First, when taking a picture of high resolution the image capture
takes up to a few seconds and handshaking results in a blurred
picture. Second, when shooting a video, handshaking produces
undesired global picture movement.
[0018] The undesired image motion may be represented as rotation
and/or translation with respect to the camera lens principal axis.
The frequency of the involuntary hand movement is usually around 2
Hz. As described below in detail, stabilization can be performed
for the video background, when a moving subject is in front of a
steady background. By evaluation of the background instead of the
whole images of the image sequence, unintentional motion is
targeted for stabilization and intentional (i.e. desired) motion
may be substantially unaffected. In another embodiment,
stabilization can be performed for the video foreground, when it is
performed for the central part of the image where the close to
perfect in-focus is achieved.
[0019] Still referring to FIG. 1, an unprocessed image 118a of a
person is shown displayed on display screen 104. Below a processed
image 118b of an extracted sub-image is shown on display screen
104. Processed image 118b shows that the outer boundary 120 of the
image 118a has been eliminated. As will be discussion in greater
detail below, the evaluation determines an amount of shift to be
applied, by calculating displacement of portions of the image which
are not expected to move, and the stabilization shifts the images
of sequential frames, thus eliminating at least a portion of the
outer boundary.
[0020] In particular, when the image composition includes a center
subject as shown by images 118a and 118b, the frames can include an
outer boundary from which a buffer region is formed. The buffer may
include portions or all of the outer boundary. The buffer may be
referred to as a background pixel domain below.
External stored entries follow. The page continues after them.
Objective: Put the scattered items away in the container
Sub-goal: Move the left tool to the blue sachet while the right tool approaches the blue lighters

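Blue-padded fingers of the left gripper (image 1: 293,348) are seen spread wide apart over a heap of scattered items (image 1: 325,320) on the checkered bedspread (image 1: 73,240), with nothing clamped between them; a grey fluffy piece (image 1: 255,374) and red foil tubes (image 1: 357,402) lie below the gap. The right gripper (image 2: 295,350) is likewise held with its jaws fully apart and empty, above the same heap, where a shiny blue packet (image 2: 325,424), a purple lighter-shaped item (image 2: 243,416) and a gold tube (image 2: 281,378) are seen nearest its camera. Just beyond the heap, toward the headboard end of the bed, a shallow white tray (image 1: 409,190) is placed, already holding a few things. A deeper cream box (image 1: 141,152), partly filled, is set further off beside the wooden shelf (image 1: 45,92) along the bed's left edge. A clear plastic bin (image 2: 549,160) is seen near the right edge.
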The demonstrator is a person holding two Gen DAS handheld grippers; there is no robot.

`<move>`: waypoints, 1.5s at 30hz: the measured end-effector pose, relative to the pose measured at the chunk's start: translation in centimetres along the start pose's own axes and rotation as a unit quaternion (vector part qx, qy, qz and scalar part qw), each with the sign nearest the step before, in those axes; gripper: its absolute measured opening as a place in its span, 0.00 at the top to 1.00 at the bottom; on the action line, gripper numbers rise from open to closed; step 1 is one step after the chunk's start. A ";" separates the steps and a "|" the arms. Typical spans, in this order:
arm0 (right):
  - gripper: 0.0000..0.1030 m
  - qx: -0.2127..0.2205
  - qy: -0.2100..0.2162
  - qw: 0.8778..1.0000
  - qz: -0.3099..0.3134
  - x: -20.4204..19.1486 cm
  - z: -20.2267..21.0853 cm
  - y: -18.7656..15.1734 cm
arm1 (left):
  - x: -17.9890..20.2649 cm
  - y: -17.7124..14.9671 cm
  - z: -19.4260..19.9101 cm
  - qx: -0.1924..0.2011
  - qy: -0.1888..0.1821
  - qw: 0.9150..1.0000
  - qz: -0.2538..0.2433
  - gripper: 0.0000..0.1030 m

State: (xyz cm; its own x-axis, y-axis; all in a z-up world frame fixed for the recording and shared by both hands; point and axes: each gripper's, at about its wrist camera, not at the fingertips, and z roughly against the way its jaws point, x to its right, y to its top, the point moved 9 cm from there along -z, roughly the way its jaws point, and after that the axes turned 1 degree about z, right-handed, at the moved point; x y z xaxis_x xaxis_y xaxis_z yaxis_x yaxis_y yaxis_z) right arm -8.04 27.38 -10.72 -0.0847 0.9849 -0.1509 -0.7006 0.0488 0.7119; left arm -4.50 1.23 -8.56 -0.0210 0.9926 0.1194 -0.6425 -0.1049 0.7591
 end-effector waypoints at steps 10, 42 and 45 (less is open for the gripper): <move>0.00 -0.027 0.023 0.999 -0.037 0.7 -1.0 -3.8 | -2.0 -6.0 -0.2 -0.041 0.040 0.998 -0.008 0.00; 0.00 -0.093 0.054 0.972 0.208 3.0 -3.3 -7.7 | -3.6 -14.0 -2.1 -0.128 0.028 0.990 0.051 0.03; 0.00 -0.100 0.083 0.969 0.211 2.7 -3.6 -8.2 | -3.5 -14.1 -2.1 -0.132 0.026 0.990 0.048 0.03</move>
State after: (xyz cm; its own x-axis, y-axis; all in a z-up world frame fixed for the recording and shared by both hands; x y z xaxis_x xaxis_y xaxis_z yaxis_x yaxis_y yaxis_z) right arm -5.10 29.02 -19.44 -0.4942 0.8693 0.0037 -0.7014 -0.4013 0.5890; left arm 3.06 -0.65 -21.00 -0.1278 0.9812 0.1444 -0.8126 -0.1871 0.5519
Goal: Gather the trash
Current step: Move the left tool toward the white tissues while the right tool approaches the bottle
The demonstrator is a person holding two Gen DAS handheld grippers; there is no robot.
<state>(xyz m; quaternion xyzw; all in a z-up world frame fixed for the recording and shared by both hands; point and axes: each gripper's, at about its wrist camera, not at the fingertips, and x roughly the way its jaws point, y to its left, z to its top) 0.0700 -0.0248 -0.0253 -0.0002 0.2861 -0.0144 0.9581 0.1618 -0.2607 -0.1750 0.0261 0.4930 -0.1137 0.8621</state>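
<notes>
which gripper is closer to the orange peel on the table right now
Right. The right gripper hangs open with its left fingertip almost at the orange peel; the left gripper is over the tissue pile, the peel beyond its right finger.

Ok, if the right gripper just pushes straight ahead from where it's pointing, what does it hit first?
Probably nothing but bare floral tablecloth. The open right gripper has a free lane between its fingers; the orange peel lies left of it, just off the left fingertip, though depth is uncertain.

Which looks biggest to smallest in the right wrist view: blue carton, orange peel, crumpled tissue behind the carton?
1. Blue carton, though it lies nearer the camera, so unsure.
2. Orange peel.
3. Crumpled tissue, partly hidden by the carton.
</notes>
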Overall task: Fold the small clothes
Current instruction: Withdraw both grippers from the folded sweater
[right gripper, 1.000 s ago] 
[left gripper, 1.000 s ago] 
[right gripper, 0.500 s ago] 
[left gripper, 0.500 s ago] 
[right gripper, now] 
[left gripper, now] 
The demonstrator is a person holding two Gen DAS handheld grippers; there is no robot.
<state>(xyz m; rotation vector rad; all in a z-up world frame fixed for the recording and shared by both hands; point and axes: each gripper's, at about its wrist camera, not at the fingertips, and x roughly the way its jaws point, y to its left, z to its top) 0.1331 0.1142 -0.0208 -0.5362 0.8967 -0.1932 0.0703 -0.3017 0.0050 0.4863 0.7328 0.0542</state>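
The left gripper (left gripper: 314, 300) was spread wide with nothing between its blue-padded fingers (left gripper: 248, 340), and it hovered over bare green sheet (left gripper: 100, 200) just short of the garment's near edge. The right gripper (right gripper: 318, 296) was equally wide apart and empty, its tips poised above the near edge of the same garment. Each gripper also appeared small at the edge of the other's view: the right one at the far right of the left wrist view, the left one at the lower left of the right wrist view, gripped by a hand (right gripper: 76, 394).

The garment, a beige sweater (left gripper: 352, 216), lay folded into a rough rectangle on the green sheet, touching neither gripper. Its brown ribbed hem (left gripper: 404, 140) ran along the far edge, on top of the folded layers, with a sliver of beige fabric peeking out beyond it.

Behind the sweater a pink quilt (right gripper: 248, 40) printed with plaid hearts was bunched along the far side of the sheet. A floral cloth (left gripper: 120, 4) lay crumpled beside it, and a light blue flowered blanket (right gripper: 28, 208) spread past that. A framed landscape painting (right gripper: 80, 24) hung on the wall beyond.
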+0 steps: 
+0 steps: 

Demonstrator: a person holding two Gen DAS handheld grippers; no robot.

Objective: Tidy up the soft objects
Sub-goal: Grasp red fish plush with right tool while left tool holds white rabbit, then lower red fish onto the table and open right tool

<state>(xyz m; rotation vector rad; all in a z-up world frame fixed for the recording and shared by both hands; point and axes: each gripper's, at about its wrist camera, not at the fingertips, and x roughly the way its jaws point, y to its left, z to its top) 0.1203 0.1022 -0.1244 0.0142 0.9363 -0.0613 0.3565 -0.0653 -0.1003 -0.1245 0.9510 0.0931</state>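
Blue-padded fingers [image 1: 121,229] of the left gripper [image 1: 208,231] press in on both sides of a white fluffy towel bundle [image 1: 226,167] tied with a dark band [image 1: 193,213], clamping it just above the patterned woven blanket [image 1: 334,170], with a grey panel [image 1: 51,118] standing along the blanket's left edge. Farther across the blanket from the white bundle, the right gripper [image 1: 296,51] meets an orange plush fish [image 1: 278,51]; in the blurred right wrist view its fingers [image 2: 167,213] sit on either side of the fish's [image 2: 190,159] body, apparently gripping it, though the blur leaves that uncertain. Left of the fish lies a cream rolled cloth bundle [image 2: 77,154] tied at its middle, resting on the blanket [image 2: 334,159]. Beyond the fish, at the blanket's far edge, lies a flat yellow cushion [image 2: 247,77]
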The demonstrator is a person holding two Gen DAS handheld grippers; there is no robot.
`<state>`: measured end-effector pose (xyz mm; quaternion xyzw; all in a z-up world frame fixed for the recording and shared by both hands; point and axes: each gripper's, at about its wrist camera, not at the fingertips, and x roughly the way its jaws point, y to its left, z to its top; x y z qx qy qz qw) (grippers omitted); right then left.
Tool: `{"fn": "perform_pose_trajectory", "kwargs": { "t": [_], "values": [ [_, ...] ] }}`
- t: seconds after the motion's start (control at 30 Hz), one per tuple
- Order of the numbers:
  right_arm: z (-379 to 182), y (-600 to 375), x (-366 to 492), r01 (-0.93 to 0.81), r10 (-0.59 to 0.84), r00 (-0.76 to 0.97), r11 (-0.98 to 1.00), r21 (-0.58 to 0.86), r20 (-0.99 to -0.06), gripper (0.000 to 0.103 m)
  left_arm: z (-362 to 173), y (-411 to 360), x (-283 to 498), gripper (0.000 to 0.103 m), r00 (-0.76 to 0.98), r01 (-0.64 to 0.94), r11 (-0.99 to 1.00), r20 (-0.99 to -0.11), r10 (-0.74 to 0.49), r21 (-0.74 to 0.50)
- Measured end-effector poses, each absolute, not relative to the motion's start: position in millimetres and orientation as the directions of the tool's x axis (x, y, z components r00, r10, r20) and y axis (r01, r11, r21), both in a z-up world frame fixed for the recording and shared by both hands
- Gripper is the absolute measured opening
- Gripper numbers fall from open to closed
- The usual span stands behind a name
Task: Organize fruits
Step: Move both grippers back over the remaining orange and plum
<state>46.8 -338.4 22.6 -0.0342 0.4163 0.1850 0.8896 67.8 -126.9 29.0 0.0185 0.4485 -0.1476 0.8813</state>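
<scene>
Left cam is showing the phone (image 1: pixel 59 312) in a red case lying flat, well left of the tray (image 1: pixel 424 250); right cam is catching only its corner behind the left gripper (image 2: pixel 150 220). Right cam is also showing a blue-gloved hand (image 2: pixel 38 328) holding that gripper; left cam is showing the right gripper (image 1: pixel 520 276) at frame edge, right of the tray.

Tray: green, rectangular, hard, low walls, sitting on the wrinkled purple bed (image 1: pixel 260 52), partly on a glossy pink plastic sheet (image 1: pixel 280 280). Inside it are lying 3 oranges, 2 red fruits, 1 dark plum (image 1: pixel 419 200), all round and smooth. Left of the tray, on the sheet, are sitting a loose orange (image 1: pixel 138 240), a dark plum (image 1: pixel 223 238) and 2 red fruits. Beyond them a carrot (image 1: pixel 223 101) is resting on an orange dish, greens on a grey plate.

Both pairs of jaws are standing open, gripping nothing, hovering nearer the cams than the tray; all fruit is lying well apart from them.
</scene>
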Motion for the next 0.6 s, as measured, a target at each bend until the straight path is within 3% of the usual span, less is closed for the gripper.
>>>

The buffer region
is used during the stabilization processing to supply image
information including spare row data and column data which are
needed for any corrective translations, when the image is shifted
to correct for unintentional jitter between frames.
[0021] In stabilization, data originally forming part of the buffer
outside the outer boundary 120 is reintroduced as part of the
stabilized image in varying degrees across a sequence of frames.
The position of the adjusted outer boundary is determined, when a
global motion vector (described below) for the image is calculated.
In at least some embodiments, the motion compensation (i.e. the
shift) can be performed by changing the location in memory from
which image data is read, and changing the amount of memory read
out to display image data. In other words, stabilization takes
place when compensation is performed by changing the starting
address and extent of the displayed image within the larger
captured image. After scaling the image to fill the display, the
result as shown is an enlarged image 118b. Alternatively, the
cut-out stabilized image can be zoomed back to the original size
for display so that it appears as that shown as image 118a.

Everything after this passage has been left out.